Nella stessa intervista per «Euronews» citata precedentemente si parla anche di questo teschio; gli viene chiesto il perché di questo titolo così particolare e l’artista spiega come in inglese questa frase assuma sia il significato letterale di «Fare qualcosa per l’amore che si prova verso Dio», sia quello figurato di esaltazione negativa, che potrebbe avere un equivalente italiano in «Per l’amor di Dio». Hirst stesso spiega come questo teschio «sia iconico e ironico [e abbia] entrambi i significati».

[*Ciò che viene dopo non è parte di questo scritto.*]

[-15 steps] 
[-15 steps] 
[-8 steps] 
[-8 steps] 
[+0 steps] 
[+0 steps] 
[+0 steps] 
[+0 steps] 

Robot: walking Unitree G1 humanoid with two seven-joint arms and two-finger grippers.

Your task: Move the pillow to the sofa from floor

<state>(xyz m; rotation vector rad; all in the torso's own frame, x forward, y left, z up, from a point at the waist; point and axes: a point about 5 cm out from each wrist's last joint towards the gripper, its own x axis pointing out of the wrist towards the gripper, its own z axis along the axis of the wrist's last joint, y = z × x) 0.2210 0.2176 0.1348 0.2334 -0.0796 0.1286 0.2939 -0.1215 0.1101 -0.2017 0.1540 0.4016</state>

Quest’opera ci permette di negare la morte, non semplicemente di esorcizzarla perché al teschio, simbolo per eccellenza della fine, viene ridata la vita grazie alla capacità attrattiva che genera per la bellezza e la quantità di diamanti che lo ricoprono.
Foto
Damien Hirst, For the Love of God, 2004 / Credits: www.damienhirst.com
L’inquietudine e il senso del macabro sono ovviamente presenti nelle sue opere, ma non sono il fine ultimo; queste vogliono essere in realtà un semplice tramite capace di stimolare nello spettatore, costretto a immedesimarsi, una riflessione personale su un concetto immutato nel tempo. 
In conclusione, possiamo dire che ciò che affascina realmente Hirst non è tanto la morte in quanto tale, ma vedere come lo splendore oggettivo della vita e della natura debba fare i conti prima o poi con la sua fine, in quanto questa è parte naturale del suo processo di esistenza.